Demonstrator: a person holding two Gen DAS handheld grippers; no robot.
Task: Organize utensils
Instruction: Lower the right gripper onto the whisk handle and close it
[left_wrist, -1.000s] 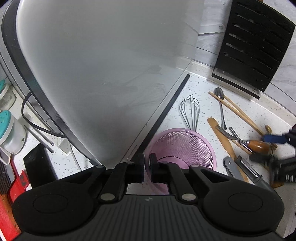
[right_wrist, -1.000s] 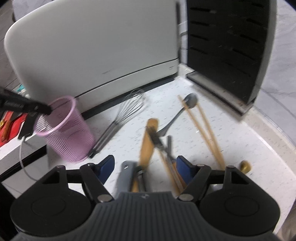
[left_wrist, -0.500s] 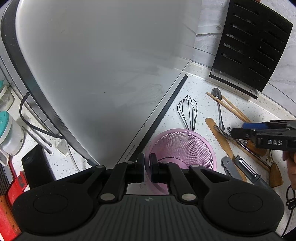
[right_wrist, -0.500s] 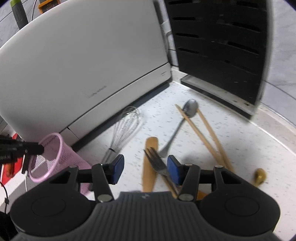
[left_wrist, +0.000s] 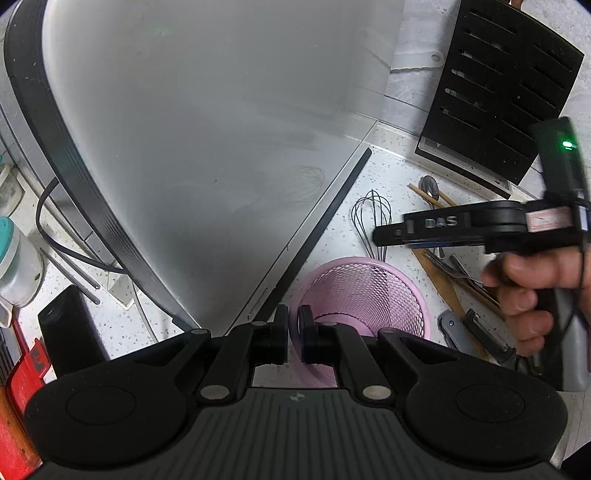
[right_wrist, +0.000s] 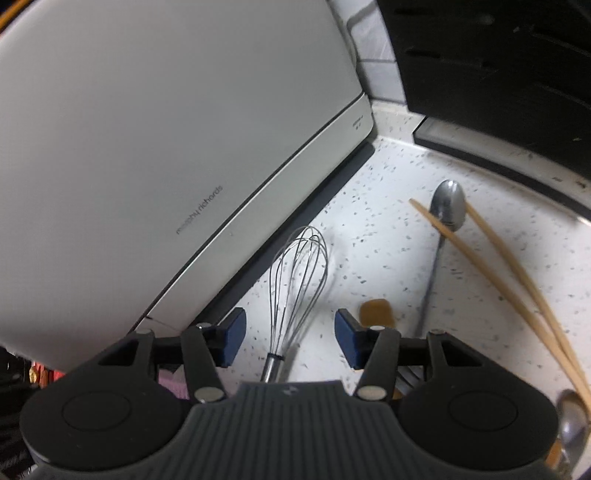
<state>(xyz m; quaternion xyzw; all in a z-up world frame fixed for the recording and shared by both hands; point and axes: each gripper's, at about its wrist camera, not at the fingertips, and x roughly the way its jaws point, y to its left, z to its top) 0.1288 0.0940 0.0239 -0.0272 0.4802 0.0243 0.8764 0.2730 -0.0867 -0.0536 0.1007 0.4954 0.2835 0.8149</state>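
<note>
Speckled white counter (right_wrist: 388, 236), right tool (right_wrist: 290, 334) spread astride whisk (right_wrist: 295, 273), left tool (left_wrist: 293, 334) pinching pink basket (left_wrist: 369, 295) rim

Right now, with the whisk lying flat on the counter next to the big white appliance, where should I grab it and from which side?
Grip the whisk by its solid metal handle, just below where the wires gather, not on the springy wire cage. It lies flat with the handle toward the right tool, whose blue pads already stand open on either side of it, so come down from above and close across the handle. The appliance blocks a side approach.

White appliance (left_wrist: 207, 140), black slotted rack (left_wrist: 495, 92) — teal-lidded jar (left_wrist: 14, 266) apart.
</note>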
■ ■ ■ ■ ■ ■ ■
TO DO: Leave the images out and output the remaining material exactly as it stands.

RESPONSE FOR THIS EXERCISE:
Demonstrator: a person holding two Gen DAS handheld grippers; no robot.
Task: Organize utensils
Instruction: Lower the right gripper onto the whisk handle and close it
[left_wrist, -1.000s] 
[right_wrist, -1.000s] 
[left_wrist, -0.500s] 
[right_wrist, -0.500s] 
[left_wrist, +0.000s] 
[right_wrist, +0.000s] 
<state>(xyz m; quaternion xyzw; all in a z-up world frame fixed for the recording and shared by both hands; point and axes: each gripper's, at about its wrist camera, not at the fingertips, and x roughly the way its jaws point, y to its left, z to its top) 0.1288 0.0940 0.0239 -0.0272 0.4802 0.0243 0.8764 0.2730 -0.0867 -0.0536 0.1007 0.4954 0.2835 0.8149</state>
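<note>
Speckled white counter (right_wrist: 388, 236), right tool (right_wrist: 290, 334) spread astride whisk (right_wrist: 295, 273), left tool (left_wrist: 293, 334) pinching pink basket (left_wrist: 369, 295) rim

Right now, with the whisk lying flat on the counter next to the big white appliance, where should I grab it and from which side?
Grip the whisk by its solid metal handle, just below where the wires gather, not on the springy wire cage. It lies flat with the handle toward the right tool, whose blue pads already stand open on either side of it, so come down from above and close across the handle. The appliance blocks a side approach.

White appliance (left_wrist: 207, 140), black slotted rack (left_wrist: 495, 92) — teal-lidded jar (left_wrist: 14, 266) apart.
</note>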

The work on this exercise has been finished.